» Supplied entries:
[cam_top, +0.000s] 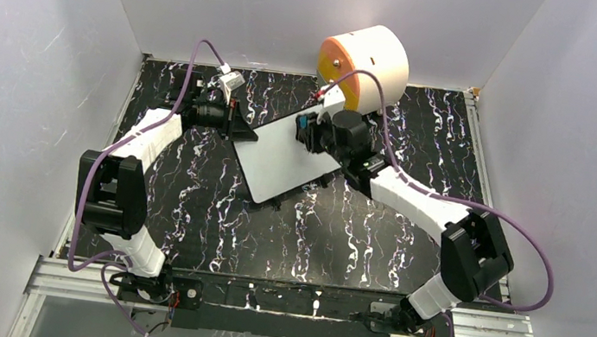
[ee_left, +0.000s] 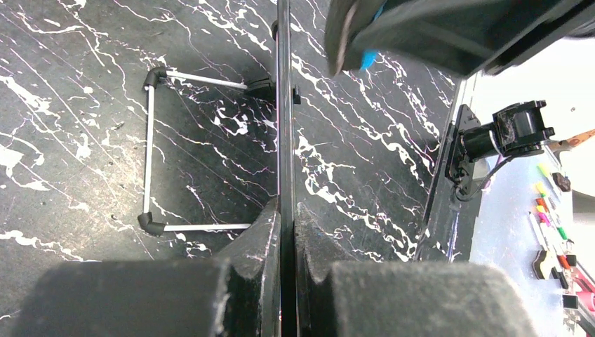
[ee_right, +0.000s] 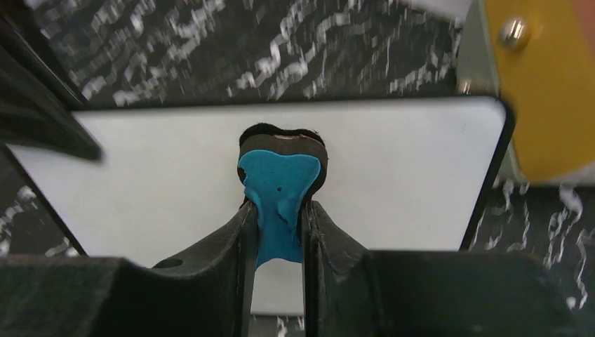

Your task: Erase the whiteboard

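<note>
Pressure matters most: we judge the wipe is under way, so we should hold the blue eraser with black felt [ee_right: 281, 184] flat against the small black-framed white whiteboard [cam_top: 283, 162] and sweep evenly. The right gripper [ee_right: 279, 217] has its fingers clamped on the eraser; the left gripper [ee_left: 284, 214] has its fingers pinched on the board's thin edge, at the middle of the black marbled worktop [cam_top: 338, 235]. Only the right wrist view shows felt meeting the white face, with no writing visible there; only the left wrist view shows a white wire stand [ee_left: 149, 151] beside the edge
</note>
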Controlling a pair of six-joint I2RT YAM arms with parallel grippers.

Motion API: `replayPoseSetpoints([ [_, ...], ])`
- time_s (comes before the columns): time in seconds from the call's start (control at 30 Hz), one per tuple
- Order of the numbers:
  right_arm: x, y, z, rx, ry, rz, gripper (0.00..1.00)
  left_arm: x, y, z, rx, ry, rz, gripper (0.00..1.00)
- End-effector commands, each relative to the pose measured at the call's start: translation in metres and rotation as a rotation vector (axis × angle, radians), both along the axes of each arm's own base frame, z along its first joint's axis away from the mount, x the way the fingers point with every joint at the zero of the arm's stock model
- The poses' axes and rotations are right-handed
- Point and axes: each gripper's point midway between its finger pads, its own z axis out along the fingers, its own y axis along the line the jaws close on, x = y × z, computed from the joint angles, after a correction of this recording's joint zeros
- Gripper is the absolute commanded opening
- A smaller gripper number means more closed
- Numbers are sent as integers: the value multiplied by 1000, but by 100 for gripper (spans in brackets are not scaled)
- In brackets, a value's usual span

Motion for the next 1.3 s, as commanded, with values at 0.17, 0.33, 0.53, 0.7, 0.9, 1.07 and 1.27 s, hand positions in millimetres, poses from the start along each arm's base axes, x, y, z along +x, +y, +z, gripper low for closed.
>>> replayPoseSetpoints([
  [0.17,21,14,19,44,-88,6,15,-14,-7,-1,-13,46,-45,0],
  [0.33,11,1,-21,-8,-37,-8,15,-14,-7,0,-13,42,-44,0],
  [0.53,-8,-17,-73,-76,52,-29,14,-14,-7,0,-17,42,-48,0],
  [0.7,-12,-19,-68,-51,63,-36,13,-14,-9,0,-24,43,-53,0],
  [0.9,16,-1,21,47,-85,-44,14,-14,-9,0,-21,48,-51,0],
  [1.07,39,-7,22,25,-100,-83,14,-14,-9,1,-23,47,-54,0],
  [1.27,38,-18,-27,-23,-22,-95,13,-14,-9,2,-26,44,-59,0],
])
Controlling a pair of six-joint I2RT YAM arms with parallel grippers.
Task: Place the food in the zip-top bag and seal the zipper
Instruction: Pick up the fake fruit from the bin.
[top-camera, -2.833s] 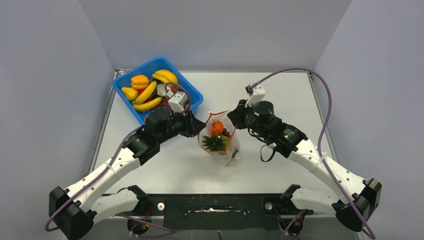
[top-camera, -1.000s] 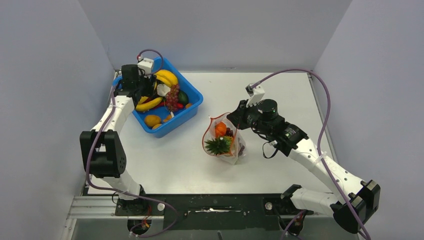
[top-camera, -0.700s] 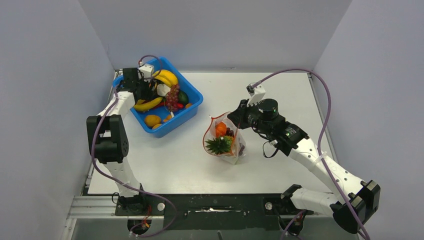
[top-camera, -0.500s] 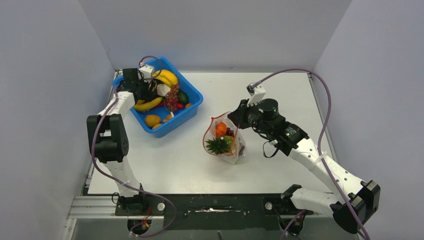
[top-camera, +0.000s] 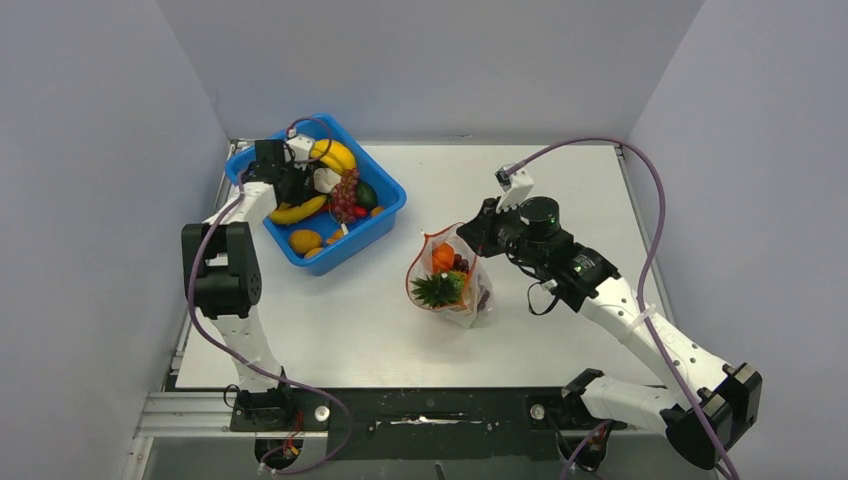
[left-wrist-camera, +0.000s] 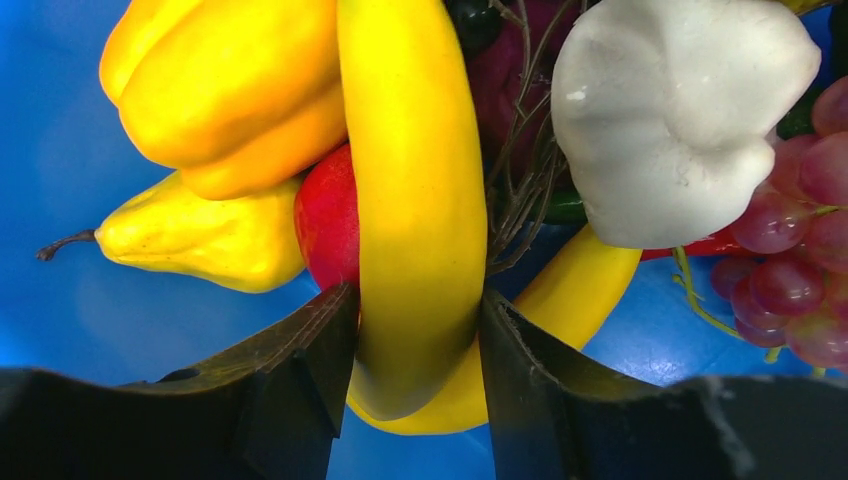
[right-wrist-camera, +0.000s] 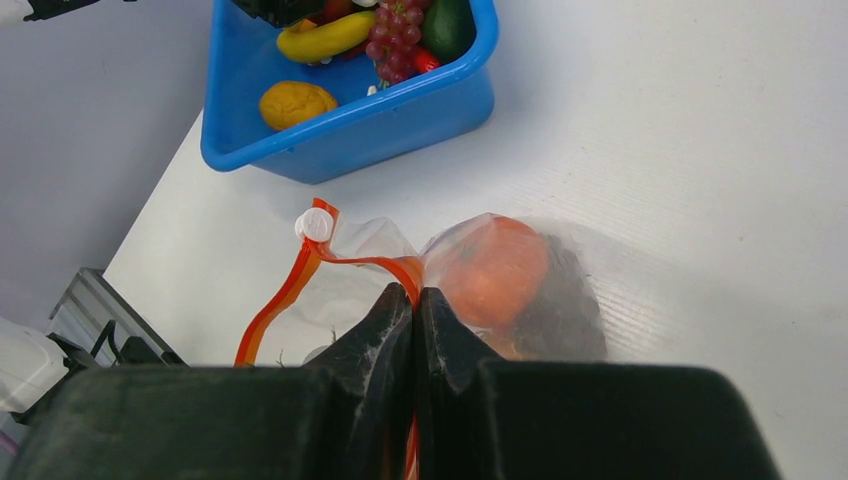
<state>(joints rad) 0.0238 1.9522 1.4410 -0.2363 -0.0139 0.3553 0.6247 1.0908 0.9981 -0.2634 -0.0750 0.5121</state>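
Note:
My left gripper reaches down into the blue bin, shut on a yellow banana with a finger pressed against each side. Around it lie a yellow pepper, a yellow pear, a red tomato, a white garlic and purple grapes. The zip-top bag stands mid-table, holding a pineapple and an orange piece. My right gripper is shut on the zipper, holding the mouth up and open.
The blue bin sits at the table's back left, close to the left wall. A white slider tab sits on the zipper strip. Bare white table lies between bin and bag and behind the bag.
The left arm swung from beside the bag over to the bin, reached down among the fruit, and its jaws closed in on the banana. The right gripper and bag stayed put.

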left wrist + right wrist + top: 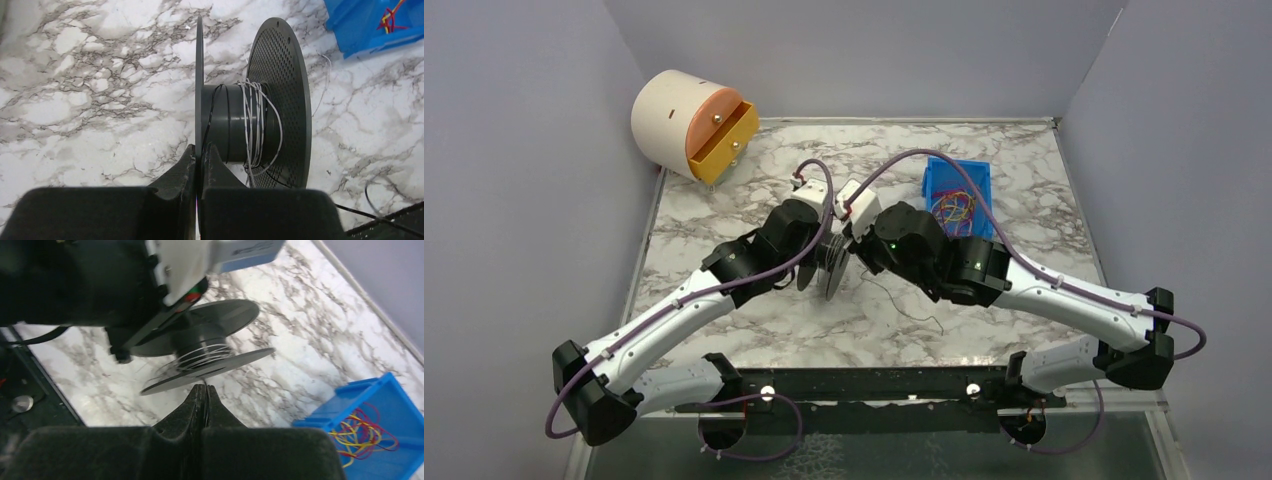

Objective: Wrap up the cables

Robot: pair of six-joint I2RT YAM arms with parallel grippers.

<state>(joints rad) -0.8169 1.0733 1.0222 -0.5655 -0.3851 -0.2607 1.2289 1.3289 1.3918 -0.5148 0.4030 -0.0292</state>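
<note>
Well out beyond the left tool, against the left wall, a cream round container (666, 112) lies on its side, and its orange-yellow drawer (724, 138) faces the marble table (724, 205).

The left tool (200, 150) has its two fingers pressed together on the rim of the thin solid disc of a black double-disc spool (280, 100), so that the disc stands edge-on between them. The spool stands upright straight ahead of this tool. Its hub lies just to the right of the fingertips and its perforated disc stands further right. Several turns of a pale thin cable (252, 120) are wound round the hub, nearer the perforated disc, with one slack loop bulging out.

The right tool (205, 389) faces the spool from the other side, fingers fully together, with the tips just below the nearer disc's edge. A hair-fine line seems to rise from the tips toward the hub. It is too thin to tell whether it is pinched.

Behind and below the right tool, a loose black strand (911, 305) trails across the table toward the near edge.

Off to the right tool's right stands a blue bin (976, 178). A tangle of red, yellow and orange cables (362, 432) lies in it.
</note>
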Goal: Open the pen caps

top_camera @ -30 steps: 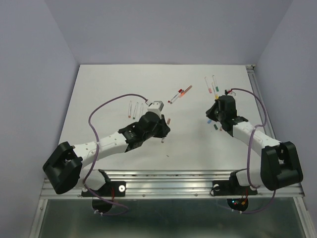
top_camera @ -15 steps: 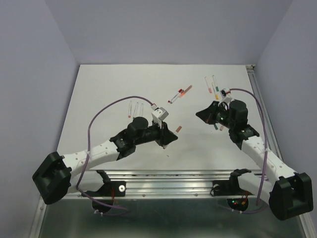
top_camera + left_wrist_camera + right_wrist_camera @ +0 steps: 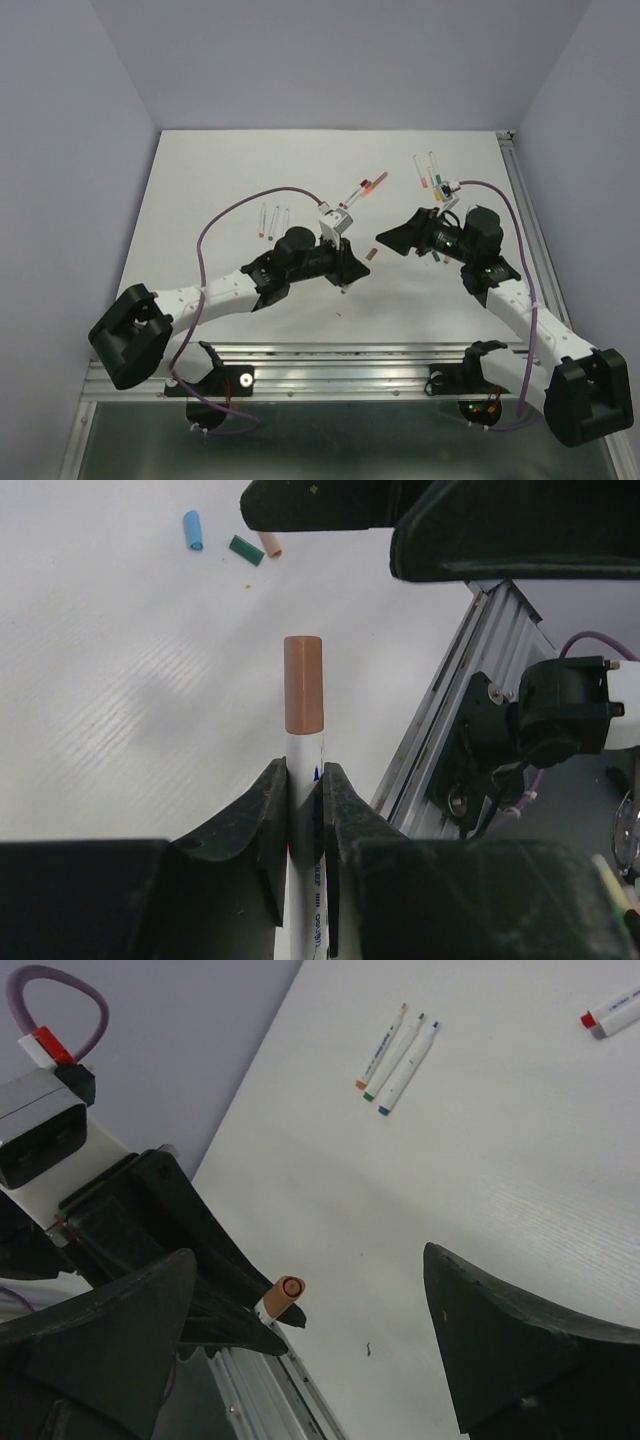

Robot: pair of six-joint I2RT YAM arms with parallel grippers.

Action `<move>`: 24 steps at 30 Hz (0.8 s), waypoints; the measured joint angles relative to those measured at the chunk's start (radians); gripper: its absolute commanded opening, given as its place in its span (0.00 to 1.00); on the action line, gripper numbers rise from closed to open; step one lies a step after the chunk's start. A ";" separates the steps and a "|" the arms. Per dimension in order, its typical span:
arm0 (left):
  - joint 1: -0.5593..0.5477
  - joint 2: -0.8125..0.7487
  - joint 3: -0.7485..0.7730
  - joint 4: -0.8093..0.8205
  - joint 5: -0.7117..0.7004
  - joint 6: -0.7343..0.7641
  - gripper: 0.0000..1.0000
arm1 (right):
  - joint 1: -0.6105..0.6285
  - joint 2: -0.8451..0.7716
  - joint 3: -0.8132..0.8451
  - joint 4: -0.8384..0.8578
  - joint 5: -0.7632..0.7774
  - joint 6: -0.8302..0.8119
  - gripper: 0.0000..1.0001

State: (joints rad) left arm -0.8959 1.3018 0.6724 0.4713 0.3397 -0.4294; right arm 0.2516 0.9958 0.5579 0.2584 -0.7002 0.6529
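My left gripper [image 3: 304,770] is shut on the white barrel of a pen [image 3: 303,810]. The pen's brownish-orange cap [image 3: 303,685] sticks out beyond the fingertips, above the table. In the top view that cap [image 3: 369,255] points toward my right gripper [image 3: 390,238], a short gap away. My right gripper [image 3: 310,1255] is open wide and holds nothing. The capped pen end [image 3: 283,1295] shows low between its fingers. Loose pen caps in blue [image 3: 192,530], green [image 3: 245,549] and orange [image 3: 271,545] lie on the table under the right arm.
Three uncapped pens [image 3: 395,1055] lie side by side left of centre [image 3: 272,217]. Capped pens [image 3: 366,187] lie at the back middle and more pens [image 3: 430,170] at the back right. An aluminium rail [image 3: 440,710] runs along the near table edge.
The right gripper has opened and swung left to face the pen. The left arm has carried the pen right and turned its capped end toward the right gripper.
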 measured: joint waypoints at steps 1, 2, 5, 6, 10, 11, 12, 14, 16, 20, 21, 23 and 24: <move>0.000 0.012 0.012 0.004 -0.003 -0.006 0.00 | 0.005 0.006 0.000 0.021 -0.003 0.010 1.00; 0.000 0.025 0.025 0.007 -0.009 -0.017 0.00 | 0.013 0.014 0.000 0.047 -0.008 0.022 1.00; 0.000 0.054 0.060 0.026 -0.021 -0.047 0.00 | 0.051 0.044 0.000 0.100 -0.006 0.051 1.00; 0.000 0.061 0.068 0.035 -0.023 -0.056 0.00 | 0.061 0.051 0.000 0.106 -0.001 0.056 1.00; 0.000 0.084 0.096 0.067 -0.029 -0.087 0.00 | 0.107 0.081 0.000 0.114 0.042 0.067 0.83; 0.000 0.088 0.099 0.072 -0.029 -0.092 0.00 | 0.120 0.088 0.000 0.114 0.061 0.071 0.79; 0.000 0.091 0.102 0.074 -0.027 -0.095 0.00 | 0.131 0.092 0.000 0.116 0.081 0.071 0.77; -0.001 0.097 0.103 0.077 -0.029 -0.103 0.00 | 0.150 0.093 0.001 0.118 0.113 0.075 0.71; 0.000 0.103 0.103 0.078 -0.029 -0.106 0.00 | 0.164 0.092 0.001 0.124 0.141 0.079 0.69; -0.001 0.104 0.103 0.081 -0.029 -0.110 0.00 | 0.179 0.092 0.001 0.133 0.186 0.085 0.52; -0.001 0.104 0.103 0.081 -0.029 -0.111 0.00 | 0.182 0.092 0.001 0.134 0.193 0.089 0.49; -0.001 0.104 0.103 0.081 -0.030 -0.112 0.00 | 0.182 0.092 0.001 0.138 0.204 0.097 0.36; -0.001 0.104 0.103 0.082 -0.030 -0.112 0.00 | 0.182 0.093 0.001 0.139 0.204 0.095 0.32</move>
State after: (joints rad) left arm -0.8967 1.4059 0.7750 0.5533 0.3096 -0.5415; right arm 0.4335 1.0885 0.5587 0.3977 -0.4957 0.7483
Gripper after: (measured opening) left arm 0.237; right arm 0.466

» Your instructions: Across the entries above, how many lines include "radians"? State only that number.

» Solution: 2